**ACTION ITEM**
Go through the entries below. Copy out every line that contains "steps".

Data records:
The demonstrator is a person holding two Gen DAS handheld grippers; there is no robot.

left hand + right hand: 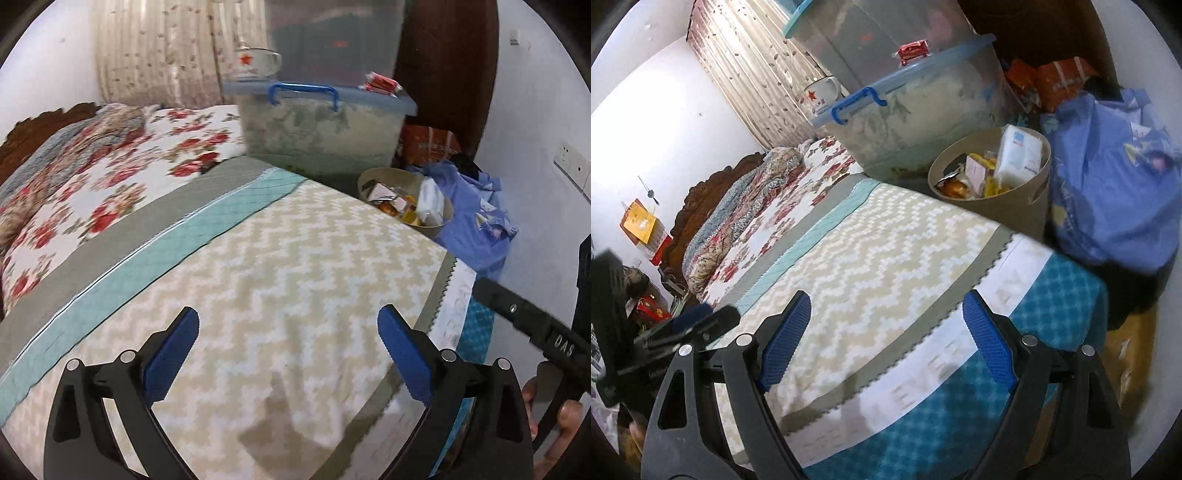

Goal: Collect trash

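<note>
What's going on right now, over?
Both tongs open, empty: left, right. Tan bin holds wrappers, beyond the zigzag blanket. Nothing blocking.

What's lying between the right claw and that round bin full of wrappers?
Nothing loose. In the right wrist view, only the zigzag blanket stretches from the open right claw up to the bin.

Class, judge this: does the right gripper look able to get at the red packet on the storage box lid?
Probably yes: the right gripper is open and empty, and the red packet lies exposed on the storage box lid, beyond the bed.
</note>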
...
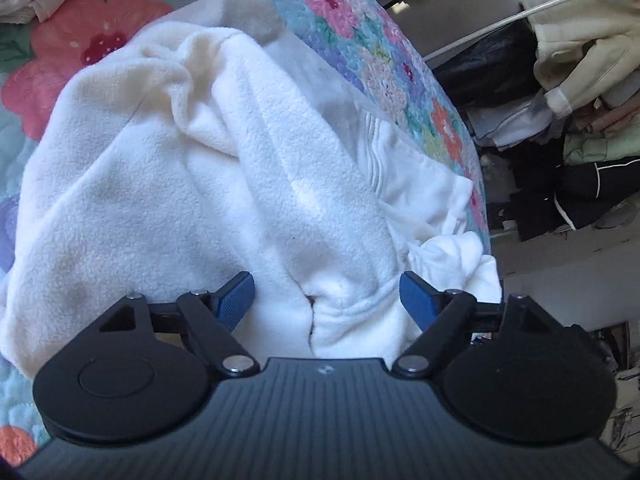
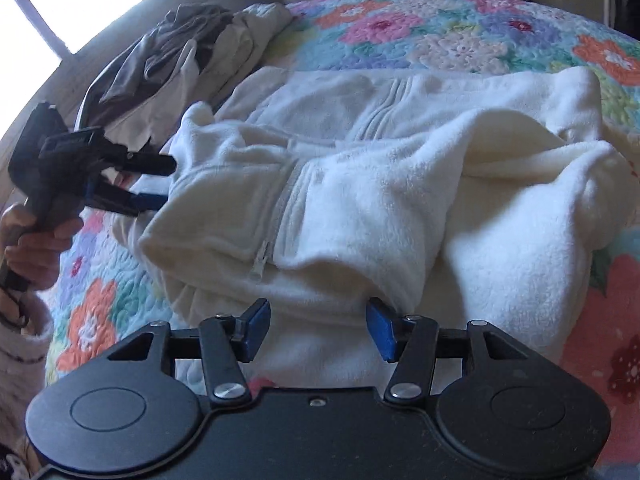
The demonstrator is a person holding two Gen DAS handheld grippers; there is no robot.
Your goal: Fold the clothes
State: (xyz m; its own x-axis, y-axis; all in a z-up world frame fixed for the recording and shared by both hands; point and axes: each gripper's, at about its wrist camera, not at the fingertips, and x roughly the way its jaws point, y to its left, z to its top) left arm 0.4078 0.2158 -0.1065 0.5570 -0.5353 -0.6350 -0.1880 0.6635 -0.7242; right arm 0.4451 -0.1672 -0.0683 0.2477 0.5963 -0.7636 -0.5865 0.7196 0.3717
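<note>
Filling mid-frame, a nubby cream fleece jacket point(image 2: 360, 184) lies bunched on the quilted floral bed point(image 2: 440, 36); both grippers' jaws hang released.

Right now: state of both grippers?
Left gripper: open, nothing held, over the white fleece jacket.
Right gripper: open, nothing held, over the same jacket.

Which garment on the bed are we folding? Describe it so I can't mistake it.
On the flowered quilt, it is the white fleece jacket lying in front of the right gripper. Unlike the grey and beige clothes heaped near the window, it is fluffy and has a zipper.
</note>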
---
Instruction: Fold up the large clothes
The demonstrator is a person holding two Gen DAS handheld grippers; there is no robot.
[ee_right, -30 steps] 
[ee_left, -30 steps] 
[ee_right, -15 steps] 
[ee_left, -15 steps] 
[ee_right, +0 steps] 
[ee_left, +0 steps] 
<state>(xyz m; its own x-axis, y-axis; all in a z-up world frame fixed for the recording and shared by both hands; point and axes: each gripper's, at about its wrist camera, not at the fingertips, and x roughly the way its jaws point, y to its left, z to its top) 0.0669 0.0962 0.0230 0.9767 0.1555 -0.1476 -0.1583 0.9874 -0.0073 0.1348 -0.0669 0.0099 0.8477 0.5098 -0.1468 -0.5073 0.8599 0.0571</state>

**ANSWER TO THIS TASK**
[ee_right, -30 steps] 
[ee_left, -30 steps] 
[ee_right, -15 steps] 
[ee_left, -15 steps] 
[ee_right, +0 steps] 
[ee_left, +0 steps] 

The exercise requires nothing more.